▸ **WORK ORDER**: Your copy of the data should match it exactly, leaving out only the pictures.

-------- PROVIDED DATA

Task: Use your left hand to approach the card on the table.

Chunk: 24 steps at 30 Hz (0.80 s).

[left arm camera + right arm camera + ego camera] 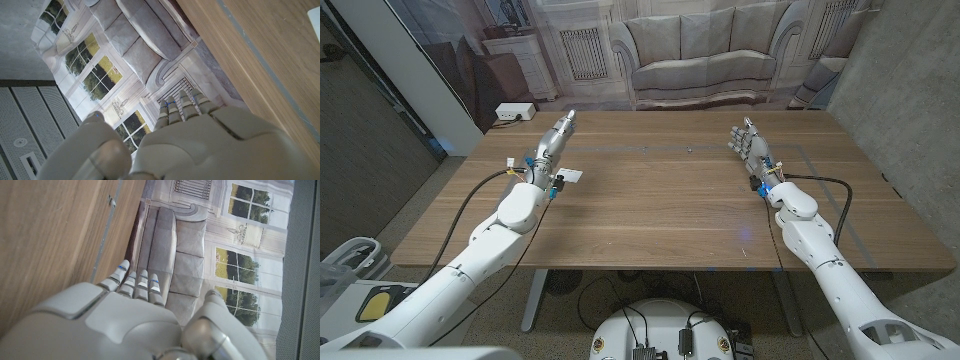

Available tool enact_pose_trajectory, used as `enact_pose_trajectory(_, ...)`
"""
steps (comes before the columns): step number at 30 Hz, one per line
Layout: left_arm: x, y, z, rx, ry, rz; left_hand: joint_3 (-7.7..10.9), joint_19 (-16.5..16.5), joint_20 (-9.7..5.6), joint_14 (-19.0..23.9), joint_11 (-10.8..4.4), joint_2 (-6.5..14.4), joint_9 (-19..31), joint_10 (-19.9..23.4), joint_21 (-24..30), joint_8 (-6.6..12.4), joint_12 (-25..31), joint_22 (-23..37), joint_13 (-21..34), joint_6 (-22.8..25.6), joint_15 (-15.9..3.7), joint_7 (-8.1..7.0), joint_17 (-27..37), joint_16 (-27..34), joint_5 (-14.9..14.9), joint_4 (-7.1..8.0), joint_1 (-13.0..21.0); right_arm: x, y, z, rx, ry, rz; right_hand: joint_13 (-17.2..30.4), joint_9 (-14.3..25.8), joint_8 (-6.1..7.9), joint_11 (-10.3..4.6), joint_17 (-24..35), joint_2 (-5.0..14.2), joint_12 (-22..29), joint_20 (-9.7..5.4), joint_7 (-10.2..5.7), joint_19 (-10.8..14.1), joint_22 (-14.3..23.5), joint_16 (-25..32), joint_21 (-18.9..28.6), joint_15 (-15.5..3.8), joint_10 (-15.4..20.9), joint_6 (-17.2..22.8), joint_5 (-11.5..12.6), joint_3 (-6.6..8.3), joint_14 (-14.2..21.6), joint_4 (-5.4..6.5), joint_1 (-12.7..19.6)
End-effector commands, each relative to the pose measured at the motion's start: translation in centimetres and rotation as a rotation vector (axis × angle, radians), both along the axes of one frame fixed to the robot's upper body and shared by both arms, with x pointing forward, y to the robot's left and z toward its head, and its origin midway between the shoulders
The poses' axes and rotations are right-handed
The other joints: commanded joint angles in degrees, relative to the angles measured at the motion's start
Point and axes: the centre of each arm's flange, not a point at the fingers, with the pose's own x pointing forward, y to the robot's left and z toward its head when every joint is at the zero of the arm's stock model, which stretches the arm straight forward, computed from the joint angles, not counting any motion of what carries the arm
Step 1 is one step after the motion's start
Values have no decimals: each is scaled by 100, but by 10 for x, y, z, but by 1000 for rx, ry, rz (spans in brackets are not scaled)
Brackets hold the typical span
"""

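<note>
Though part-hidden, card (572, 175) beside left hand (552, 143).

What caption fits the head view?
Left robot hand extended above the table, white card beside its wrist; right robot hand open.

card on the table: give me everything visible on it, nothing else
The card is small, white and flat, seemingly paper or thin plastic, lying face-up on the wooden table on the robot's left side, a little turned against the table's edges. It sits right beside the left arm's wrist, which partly covers its near edge; whether they touch cannot be told. The left hand reaches past it, fingers straight, holding nothing. No print is readable. A white corner at the left wrist view's edge may be the same card.
</note>
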Motion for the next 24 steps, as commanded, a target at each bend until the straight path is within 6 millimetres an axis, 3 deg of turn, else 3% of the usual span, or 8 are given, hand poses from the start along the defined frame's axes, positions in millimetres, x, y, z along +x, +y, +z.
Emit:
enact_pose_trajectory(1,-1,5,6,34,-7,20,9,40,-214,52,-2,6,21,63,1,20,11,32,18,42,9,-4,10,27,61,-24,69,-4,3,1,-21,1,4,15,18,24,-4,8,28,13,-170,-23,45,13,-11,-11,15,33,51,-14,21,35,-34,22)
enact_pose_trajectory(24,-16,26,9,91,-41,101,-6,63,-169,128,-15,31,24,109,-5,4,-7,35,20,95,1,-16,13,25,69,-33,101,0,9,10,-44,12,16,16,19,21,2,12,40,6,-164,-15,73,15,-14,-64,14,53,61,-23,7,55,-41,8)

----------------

▸ **SOLUTION TO THIS EXERCISE**:
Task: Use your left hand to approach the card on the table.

Chunk: 24 steps at 30 Hz (0.80 s).

[left arm camera + right arm camera + ego camera] 

Available tool enact_pose_trajectory, used as `enact_pose_trajectory(_, ...)`
"""
steps (comes before the columns): step number at 30 Hz, one per line
Layout: left_arm: x, y, z, rx, ry, rz; left_hand: joint_3 (-7.7..10.9), joint_19 (-16.5..16.5), joint_20 (-9.7..5.6), joint_14 (-19.0..23.9), joint_11 (-10.8..4.4), joint_2 (-6.5..14.4), joint_9 (-19..31), joint_10 (-19.9..23.4), joint_21 (-24..30), joint_8 (-6.6..12.4), joint_12 (-25..31), joint_22 (-23..37), joint_13 (-21..34), joint_6 (-22.8..25.6), joint_15 (-15.9..3.7), joint_7 (-8.1..7.0), joint_17 (-27..37), joint_16 (-27..34), joint_5 (-14.9..14.9), joint_4 (-7.1..8.0), joint_1 (-13.0..21.0); right_arm: x, y, z, rx, ry, rz; right_hand: joint_13 (-17.2..30.4), joint_9 (-14.3..25.8), joint_8 (-6.1..7.9), joint_11 (-10.3..4.6), joint_17 (-24..35), joint_2 (-5.0..14.2), joint_12 (-22..29), joint_20 (-9.7..5.4), joint_7 (-10.2..5.7), joint_19 (-10.8..14.1), joint_22 (-14.3..23.5), joint_16 (-25..32), joint_21 (-18.9..28.6), joint_15 (-15.5..3.8), joint_10 (-15.4..20.9), joint_6 (-17.2..22.8), joint_5 (-11.5..12.6), joint_3 (-6.6..8.3), joint_14 (-14.2..21.6), joint_4 (-5.4..6.5), joint_1 (-12.7..19.6)
End-effector commands, each relative to the pose measured at the motion's start: translation in centimetres and rotation as a rotation vector (axis × angle, radians), both along the axes of one frame fixed to the robot's upper body and shared by both arms, with x pointing forward, y to the robot's left and z toward its head, and its origin midway between the shoulders
The poses' axes and rotations are right-handed
The other joints: commanded joint angles in degrees, relative to the angles measured at the motion's start
Point and axes: the centre of each arm's flange, not a point at the fingers, with the pose's own x pointing forward, y to the robot's left and z toward its head when every joint is at the zero of the arm's stock model, which stretches the arm straight forward, computed from the joint angles, not counting any motion of what carries the arm
Step 1 is one step after the motion's start
Values have no decimals: each is scaled by 100, but by 10 for x, y, z, but by 1000 for rx, ry, rz (spans in brackets are not scaled)
Brackets hold the typical span
"""

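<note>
Though part-hidden, card (572, 175) beside left hand (552, 143).

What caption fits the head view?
Left robot hand extended above the table, white card beside its wrist; right robot hand open.

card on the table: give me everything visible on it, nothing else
The card is small, white and flat, seemingly paper or thin plastic, lying face-up on the wooden table on the robot's left side, a little turned against the table's edges. It sits right beside the left arm's wrist, which partly covers its near edge; whether they touch cannot be told. The left hand reaches past it, fingers straight, holding nothing. No print is readable. A white corner at the left wrist view's edge may be the same card.
</note>
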Motion for the next 24 steps, as commanded, a target at each bend until the straight path is within 6 millimetres an axis, 3 deg of turn, else 3% of the usual span, or 8 are given, hand poses from the start along the defined frame's axes, positions in millimetres, x, y, z along +x, +y, +z.
Emit:
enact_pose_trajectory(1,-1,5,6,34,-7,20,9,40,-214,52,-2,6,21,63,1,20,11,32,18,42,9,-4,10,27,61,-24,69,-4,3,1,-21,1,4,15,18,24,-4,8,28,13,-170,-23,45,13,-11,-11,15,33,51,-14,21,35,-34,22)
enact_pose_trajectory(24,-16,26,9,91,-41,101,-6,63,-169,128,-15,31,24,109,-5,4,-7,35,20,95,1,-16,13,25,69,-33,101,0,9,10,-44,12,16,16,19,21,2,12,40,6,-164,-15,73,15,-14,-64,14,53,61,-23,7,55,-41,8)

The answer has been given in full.